Well, it's because achieving permanent fat loss involves more factors than people initially think.
They make the mistake of not understanding at the onset what is required.
Here are the 8 critical factors that constitute a good diet program such as ours.
The critical factors leading to success
The most important two purposes of any dietary program should be to maximize health while permanently reducing your percentage of body fat.
To burn fat, keep your carbohydrate intake low. Ignore any diet that permits you to consume processed (refined) carbohydrates. Consume only carbohydrates from natural sources (such as organic vegetables) and keep your carbohydrate intake below 25 grams daily on most days.
Since natural carbohydrates are packed with fiber and beneficial phytochemicals, consume some, but not too many, daily. This will cause your body to use fat for fuel, which is exactly what you want.
Avoid free diet programs that ignore the starvation response. If you restrict calories, all you will do is lower your metabolic rate from between 10 to 45%, which is exactly the opposite of what you want. This is why we advise people to count carbohydrates, not calories.
You should avoid having your body convert muscle into glucose (“gluconeogenesis”), increase its production of fat storing enzyme, and diminish its production of active thyroid hormone (T3).
If you are getting less than about 2000 or 2200 calories per day, you are forcing your body to diminish the amount of muscle you have. You need lean muscle. Lean muscle is your METABOLIC FURNACE that can burn calories 24 hours daily.
So, never starve yourself on a very low calorie diet.
Only 1 person in 50 is able to lose body fat and to sustain that loss for over 5 years.
If testimonials for a weight loss diet do not show a loss of body fat that has been sustained for over 5 years, ignore such diets.

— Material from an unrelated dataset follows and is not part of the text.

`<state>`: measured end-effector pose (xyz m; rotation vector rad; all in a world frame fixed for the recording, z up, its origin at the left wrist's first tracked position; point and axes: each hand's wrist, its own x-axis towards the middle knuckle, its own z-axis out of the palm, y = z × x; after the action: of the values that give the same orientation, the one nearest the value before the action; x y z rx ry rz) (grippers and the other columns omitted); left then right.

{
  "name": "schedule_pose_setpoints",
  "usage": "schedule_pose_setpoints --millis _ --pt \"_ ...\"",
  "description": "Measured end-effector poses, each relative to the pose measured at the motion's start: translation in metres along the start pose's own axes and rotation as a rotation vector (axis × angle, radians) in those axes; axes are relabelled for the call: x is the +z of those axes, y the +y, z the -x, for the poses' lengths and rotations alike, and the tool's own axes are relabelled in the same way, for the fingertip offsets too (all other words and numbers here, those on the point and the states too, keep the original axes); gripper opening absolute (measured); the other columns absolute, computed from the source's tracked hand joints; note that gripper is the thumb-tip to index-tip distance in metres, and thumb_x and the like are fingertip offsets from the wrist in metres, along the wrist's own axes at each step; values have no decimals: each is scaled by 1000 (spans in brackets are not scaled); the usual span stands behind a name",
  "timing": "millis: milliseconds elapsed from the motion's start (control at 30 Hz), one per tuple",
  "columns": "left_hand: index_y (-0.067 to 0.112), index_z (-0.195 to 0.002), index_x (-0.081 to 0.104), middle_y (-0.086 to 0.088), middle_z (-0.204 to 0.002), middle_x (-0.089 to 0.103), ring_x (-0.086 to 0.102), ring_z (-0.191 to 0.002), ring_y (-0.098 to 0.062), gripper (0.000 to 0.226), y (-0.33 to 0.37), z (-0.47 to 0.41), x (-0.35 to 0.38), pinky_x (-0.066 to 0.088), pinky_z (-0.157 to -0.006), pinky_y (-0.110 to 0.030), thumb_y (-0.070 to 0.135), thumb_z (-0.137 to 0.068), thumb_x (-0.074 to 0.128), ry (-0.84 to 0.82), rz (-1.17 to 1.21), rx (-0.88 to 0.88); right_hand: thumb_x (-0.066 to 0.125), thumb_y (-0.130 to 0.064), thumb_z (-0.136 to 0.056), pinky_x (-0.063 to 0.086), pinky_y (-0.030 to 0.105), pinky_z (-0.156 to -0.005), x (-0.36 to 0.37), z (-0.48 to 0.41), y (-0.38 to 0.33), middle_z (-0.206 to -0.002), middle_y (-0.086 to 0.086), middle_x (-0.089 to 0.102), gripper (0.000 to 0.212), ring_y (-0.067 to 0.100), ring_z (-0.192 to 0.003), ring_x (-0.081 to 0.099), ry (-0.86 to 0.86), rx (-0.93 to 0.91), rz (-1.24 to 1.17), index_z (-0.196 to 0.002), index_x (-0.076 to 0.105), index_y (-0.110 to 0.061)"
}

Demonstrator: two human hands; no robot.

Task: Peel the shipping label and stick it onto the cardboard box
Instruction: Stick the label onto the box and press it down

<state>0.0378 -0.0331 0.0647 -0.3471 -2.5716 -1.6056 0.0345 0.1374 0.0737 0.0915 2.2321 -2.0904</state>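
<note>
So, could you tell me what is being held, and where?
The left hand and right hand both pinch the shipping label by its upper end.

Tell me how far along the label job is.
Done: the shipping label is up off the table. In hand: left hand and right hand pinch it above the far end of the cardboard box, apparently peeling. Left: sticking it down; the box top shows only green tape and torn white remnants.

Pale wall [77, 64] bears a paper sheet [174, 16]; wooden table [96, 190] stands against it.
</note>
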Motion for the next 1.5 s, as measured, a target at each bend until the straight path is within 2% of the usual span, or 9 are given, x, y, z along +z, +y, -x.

Instead of trying to force change, work with your body. The reason most diet programs fail to achieve lasting weight loss is that they are unnatural.
Human bodies like ours have been around for hundreds of thousands of years. As a result, they are well designed for certain patterns of eating and activity. It is difficult to fight Mother Nature. So, stick primarily to unprocessed, whole, natural foods.
For example, it is not our nature to eat grasses and grains (hybridized grasses), yet the three major sources of calories in the world are rice, maize (corn) and wheat!
Similarly, unnatural diets are unhealthy. The best kinds of foods for us are natural foods like those that our ancestors ate.
If you go on an unnatural starvation diet of any kind, you may
well lose some body weight temporarily, but you will quickly regain it all when you go off the diet—and your percentage of body fat is likely to be even higher than before you started the diet. So, avoid fad reducing diets.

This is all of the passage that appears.